▸ Prompt: Write down, unchanged, the entries from the first line through the line holding "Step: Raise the". Include no other line.

(Extracted data entries)
══════
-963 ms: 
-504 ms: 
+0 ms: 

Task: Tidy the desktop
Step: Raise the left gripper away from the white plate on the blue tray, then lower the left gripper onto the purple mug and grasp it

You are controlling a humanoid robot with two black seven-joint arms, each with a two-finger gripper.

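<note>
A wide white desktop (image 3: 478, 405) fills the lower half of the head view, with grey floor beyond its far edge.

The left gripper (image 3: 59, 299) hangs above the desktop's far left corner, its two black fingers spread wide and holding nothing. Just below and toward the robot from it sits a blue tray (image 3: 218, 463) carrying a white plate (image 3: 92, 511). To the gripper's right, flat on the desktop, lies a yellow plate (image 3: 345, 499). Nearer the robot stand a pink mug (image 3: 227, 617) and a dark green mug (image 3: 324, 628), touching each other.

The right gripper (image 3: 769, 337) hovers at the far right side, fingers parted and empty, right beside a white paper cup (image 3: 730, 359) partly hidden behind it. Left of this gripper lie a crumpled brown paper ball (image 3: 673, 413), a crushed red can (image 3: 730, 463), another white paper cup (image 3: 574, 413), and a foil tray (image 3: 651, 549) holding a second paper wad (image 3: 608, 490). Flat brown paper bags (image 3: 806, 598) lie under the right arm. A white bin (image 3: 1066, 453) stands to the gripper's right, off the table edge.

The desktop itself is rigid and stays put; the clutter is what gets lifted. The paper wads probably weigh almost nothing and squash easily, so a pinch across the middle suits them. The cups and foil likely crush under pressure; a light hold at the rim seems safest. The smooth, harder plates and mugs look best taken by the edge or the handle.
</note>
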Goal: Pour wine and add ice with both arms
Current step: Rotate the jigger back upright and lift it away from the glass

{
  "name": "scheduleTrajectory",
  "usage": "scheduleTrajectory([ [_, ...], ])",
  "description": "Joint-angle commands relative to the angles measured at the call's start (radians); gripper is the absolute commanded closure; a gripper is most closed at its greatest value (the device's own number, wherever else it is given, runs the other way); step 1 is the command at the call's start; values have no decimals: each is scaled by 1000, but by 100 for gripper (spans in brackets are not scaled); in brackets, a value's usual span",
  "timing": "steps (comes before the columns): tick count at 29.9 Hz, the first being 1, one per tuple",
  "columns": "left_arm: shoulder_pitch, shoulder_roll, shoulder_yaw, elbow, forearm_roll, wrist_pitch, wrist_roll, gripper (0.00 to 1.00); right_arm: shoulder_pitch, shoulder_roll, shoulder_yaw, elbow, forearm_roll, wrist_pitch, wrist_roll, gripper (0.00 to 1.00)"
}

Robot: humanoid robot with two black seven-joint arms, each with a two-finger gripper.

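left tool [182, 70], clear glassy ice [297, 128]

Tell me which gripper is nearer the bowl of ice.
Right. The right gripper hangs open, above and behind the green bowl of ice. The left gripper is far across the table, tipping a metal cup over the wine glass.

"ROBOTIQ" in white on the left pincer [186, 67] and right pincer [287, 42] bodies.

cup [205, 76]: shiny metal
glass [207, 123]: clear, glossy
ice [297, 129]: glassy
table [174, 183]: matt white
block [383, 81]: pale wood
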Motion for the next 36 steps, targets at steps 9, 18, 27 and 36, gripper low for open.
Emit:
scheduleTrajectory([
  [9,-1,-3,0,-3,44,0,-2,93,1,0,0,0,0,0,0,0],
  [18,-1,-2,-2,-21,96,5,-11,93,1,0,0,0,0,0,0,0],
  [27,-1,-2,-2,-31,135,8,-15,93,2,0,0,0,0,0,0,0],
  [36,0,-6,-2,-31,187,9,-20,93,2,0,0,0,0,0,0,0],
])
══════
▸ Output of the exercise:
-963 ms: 
-504 ms: 
+0 ms: 

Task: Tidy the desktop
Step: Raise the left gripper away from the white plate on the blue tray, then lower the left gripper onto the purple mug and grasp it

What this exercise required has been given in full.